I have run sucrose gradient fractionated (acetone precipitated) (HEK) cell lysed proteins on (6x8 cm dimension) 1D-SDS-PAGE. The gel was sliced and in-gel digested (with alkylation and reduction) . Digested peptides were analyzed Agilent (1200 series) Nano-LC and LTQ-Orbitrap (Discovery) systems. We have performed 110 minutes RP-gradient to separate peptides. A top 10 peaks selection based DDA (with CID) was used for acquisition.
When we analyzed the results using MASCOT and Swissprot, as anticipated we generated a list of proteins. But we were unable to find back about 12 signature proteins associated with specific biology question. These proteins are used as markers while performing westerns and antibody labeled imaging. The proteins might have gone undetected due to its low abundance and problem with dynamic range of the instrument.
Hence I planned to perform more targeted acquisition using a inclusion list (to be active while choosing the masses for MS/MS acquisition). I took the help of the tool MS-Digest . I performed the in-silico digest of candidate proteins. After picking +2 and +3 monoisotopic masses to be used, each protein is generating around 200 MI masses, but limit of number of parent ion inclusion list is about 500 masses per method. Hence it is problem to analyze all the candidate proteins in a single run.

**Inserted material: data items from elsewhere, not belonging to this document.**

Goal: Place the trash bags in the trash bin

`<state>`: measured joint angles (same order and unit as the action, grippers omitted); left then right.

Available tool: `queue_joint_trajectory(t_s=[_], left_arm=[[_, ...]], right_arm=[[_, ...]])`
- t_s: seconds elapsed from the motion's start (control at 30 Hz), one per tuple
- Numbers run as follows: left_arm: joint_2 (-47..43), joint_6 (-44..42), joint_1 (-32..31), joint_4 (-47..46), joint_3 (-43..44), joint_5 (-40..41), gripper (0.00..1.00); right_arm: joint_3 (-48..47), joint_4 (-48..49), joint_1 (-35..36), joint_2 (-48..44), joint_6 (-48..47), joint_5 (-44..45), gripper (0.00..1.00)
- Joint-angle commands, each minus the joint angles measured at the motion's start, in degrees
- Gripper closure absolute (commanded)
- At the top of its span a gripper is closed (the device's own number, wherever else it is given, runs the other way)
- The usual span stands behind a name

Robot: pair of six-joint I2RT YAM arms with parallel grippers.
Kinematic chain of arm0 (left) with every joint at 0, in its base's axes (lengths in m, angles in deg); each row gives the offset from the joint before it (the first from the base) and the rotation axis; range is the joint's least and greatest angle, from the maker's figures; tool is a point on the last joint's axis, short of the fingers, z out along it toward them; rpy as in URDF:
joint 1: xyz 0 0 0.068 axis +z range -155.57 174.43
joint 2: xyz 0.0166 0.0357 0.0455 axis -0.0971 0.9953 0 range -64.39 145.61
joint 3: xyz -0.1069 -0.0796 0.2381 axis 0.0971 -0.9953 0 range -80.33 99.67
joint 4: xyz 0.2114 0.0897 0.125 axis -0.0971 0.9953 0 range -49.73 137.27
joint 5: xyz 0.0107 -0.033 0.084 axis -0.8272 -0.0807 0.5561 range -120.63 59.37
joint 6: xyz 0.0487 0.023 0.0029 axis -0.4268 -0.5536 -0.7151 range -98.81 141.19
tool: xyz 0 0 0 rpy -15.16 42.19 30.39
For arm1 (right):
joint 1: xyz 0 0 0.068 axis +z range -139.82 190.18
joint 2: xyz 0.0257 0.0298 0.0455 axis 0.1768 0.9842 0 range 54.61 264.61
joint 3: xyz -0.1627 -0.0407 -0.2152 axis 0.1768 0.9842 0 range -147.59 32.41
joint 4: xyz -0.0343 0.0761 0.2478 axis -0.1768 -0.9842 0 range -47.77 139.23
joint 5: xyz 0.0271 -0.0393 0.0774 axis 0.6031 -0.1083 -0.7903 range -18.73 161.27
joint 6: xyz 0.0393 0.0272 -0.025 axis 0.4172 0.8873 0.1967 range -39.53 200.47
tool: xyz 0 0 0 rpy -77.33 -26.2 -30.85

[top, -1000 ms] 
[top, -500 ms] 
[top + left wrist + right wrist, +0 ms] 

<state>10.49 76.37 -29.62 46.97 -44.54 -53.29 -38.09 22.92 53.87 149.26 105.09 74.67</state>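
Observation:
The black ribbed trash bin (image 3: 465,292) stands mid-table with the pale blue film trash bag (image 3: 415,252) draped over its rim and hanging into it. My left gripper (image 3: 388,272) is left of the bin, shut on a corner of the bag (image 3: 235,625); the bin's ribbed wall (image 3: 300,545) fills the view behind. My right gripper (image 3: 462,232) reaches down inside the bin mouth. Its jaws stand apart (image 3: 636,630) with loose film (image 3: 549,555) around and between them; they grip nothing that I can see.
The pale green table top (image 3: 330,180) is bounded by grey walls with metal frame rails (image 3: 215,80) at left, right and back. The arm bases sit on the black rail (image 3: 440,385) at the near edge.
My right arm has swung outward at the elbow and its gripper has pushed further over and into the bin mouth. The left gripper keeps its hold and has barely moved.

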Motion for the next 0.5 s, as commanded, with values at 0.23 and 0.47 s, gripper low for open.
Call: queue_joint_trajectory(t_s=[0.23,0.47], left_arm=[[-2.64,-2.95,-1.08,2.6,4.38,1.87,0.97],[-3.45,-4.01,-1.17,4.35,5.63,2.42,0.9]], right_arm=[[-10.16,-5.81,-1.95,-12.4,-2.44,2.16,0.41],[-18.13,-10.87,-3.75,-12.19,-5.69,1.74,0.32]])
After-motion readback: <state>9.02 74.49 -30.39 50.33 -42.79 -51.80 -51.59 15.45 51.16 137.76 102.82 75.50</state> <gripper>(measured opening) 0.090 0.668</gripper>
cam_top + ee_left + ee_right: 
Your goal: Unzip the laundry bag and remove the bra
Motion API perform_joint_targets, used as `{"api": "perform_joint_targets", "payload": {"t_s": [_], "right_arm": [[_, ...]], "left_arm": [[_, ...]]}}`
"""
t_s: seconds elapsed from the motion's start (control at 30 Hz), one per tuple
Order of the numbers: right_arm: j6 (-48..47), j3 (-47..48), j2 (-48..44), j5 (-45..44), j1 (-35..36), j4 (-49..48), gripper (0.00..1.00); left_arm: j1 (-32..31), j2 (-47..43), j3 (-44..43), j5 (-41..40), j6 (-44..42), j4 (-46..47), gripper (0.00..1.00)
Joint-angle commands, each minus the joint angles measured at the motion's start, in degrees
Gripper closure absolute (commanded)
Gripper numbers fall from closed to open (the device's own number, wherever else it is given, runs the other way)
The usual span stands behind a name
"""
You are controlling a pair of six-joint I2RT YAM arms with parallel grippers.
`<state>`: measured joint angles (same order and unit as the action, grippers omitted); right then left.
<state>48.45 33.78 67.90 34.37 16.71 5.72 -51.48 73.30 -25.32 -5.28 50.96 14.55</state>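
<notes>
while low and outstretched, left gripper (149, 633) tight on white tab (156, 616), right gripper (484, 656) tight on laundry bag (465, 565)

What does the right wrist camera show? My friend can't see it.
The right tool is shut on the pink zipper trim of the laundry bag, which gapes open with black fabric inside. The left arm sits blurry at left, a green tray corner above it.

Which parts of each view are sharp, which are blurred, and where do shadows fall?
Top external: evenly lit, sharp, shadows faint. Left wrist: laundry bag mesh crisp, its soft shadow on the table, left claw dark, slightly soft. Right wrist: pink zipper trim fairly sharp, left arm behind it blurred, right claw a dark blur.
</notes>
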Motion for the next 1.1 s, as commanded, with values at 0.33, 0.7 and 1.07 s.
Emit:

My question is; I wish to scrutinize the list of peptides/masses to be used in parent ion inclusion list. I can think of some of criterion of peptides for selection such as hydrophobicity, property of fragmentation etc. I am seeking for a tool which does this selection in-silico and provides a scoring kind of gauge as a measure of probability of the peptide being analyzed. Can any one in the forum suggest with such tool published?